◆ WHAT THIS TASK INVOLVES ◆
For the entries that follow, say how many lines hold the string "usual", with nothing else in the reply.

◆ PROVIDED DATA ◆
▽

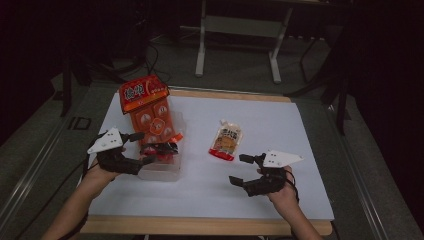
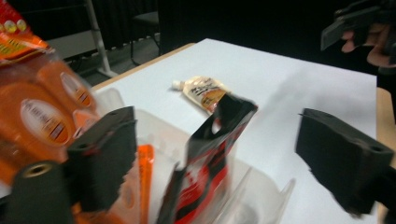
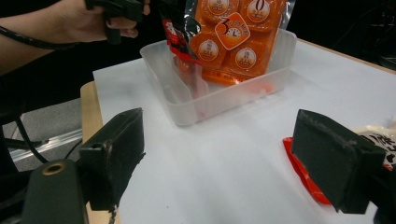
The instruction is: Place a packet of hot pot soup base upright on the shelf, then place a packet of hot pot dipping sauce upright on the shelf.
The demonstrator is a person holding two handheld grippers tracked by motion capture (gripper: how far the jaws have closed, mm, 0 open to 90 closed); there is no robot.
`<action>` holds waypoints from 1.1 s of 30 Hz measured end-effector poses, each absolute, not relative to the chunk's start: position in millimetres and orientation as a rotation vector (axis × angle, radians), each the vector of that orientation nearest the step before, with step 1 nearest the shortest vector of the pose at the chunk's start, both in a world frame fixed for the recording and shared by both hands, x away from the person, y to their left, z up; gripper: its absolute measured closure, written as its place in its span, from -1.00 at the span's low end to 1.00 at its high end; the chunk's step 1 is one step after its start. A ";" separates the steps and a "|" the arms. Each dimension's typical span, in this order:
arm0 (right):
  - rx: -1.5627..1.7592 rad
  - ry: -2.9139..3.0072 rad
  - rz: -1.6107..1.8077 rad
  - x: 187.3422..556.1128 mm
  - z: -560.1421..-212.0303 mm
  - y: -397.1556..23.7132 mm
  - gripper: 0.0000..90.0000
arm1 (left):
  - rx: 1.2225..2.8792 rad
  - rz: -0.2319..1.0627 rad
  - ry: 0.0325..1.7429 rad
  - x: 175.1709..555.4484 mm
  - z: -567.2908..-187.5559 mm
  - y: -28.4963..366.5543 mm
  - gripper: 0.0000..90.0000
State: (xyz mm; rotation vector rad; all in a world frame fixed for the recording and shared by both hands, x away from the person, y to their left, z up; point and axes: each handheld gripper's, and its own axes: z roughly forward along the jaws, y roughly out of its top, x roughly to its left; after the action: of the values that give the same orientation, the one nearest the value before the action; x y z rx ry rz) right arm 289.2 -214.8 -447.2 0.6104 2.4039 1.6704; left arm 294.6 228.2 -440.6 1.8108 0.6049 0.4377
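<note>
- The left gripper (image 1: 142,148) sits at the near end of the bin (image 1: 165,172), jaws wide apart and holding nothing. The black pouch (image 2: 210,154) stands upright between the jaws in the left gripper view (motion blur hides whether a pad touches it).
- The black pouch leans on the bin's contents with its top above the rim. A brush from either jaw could tip it out over the wall onto the table (image 1: 260,125).
- The orange pack (image 1: 150,107) stands tall in the bin, its header well above the rim, tilted toward the far end. A knock on the bin could topple it onto the table.
- The bin is light, clear plastic near the table's left edge. A sideways push from the left gripper could slide it toward that edge.
- The right gripper (image 1: 240,170) hovers near the spout pouch (image 1: 226,141), jaws wide apart and empty. The pouch lies flat on the table, well apart from the bin.
- A flat, glossy pouch gives the jaws little to bite on. A shallow pinch could slip off or push it away (its red bottom edge lies just beside one jaw in the right gripper view).
</note>
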 end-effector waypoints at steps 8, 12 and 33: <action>0.592 2.403 1.644 290.5 -445.3 -215.0 -0.62 | 1.771 0.472 0.639 274.8 -429.9 206.0 -0.95; 0.573 2.384 1.625 293.2 -442.8 -214.6 -0.63 | 1.777 0.471 0.639 266.9 -426.1 198.2 -0.95; 0.791 2.309 1.548 322.8 -447.4 -227.7 -0.75 | 1.770 0.421 0.542 224.9 -438.5 164.8 -0.95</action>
State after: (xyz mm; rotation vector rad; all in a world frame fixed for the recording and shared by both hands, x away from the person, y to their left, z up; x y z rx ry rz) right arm 322.8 -227.7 -447.4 0.7912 2.3089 1.5481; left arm 224.9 164.8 -438.5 1.7701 0.5424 0.4207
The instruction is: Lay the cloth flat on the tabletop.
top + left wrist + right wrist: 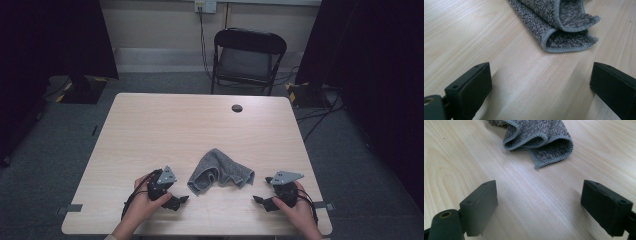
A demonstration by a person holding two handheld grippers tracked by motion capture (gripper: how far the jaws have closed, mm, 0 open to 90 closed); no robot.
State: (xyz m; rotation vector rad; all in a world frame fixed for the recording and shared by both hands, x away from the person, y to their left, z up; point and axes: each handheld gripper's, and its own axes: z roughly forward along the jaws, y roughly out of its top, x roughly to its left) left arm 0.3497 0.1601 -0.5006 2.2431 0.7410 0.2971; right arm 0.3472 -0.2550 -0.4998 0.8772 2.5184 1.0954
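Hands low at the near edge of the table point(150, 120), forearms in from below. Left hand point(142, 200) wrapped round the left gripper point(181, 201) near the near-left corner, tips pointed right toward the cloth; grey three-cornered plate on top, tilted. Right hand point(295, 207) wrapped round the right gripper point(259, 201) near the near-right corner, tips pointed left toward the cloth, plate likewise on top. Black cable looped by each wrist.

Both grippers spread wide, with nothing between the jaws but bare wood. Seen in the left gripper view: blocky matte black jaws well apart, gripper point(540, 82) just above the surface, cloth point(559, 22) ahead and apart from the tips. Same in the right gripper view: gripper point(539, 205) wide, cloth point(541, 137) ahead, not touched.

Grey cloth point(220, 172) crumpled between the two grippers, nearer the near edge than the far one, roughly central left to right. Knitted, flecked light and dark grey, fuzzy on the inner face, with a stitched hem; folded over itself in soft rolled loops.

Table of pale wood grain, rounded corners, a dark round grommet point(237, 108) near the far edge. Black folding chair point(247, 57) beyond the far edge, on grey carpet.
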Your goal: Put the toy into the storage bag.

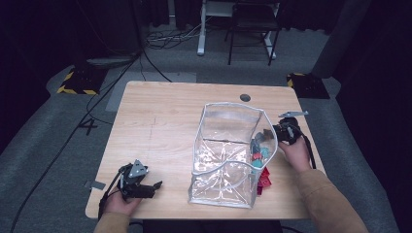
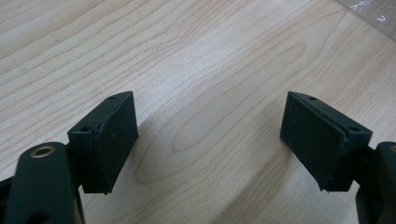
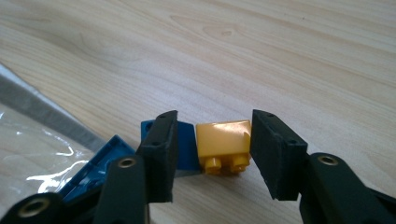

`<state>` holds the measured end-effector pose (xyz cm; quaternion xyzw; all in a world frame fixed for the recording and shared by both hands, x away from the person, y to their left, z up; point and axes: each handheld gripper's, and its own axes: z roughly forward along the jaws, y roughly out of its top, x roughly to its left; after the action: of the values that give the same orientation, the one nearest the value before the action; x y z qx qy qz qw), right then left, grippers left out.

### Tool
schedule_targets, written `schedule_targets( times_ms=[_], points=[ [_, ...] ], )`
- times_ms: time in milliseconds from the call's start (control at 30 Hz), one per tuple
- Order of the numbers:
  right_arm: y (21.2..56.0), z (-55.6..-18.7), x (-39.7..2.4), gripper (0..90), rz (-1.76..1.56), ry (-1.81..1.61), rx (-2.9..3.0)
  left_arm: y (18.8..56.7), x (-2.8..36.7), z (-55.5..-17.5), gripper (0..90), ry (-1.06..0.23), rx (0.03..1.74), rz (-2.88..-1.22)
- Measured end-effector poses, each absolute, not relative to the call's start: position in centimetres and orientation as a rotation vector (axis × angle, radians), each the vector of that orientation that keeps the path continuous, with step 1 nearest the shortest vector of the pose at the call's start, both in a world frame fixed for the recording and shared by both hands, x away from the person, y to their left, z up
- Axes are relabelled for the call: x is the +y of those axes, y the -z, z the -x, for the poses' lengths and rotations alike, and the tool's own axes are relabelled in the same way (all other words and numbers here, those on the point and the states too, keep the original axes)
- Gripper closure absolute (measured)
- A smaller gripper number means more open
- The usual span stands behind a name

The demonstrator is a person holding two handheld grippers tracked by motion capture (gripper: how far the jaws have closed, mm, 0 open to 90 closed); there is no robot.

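A clear plastic pouch [image 1: 214,160] with a grey rim stands open on the wooden table [image 1: 160,121]. Along its right side lies a row of small bricks, teal [image 1: 258,156] and red [image 1: 265,178]. My right gripper [image 1: 268,135] is low at the far end of that row. In the right gripper view my right gripper [image 3: 215,116] stands open astride a yellow brick [image 3: 223,140], the right pad close against it. A blue brick [image 3: 187,145] lies beside the left pad. My left gripper [image 1: 154,186] rests at the table's near left, and in its own view the left gripper [image 2: 210,99] is open over bare wood.
A dark cable hole [image 1: 245,97] sits at the table's far edge. The pouch's grey rim [image 3: 46,112] runs just left of the right gripper. On the floor beyond are cables [image 1: 165,36], a black chair [image 1: 252,24] and yellow-black marked blocks [image 1: 77,82].
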<state>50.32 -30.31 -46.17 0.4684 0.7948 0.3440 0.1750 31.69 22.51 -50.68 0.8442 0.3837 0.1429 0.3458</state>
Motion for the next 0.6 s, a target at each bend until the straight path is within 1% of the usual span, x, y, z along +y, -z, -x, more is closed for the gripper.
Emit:
schedule_targets(
  times_ms=[33, 100, 167, 200, 233, 333, 367, 400, 467, 600],
  points=[
    [46.2, -50.4, -30.4, 55.6, -1.329, -0.970, 2.247, 50.7, 22.5, -31.7, 19.1, -0.371, 0.996, -2.191],
    [46.2, -50.6, -30.6, 56.2, -1.334, -0.968, 2.237, 50.7, 22.5, -31.7, 19.1, -0.371, 0.996, -2.191],
    [46.2, -50.7, -30.8, 55.3, -1.338, -0.959, 2.232, 50.7, 22.5, -31.7, 19.1, -0.371, 0.997, -2.190],
    [46.5, -50.9, -31.0, 52.3, -1.355, -0.941, 2.237, 50.7, 22.5, -31.7, 19.1, -0.371, 0.997, -2.190],
    [46.6, -50.9, -31.0, 51.4, -1.364, -0.936, 2.235, 50.7, 22.5, -31.7, 19.0, -0.371, 0.996, -2.191],
    [46.8, -51.0, -31.0, 51.0, -1.367, -0.928, 2.237, 50.7, 22.5, -31.7, 19.0, -0.371, 0.998, -2.189],
    [47.1, -51.2, -30.8, 53.1, -1.361, -0.905, 2.246, 50.7, 22.5, -31.7, 19.0, -0.371, 0.998, -2.189],
    [47.1, -51.2, -30.8, 53.1, -1.361, -0.905, 2.246, 50.7, 22.5, -31.7, 19.0, -0.372, 0.998, -2.189],
    [47.4, -51.2, -30.8, 58.2, -1.352, -0.878, 2.258, 50.7, 22.5, -31.7, 19.0, -0.372, 0.998, -2.189],
    [47.2, -51.2, -30.8, 58.7, -1.375, -0.882, 2.247, 50.7, 22.5, -31.7, 19.0, -0.373, 0.999, -2.188]
  ],
)
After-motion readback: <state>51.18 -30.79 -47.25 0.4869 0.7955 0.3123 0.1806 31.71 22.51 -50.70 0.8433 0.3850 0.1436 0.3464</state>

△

◆ EXPECTED ANSWER ◆
2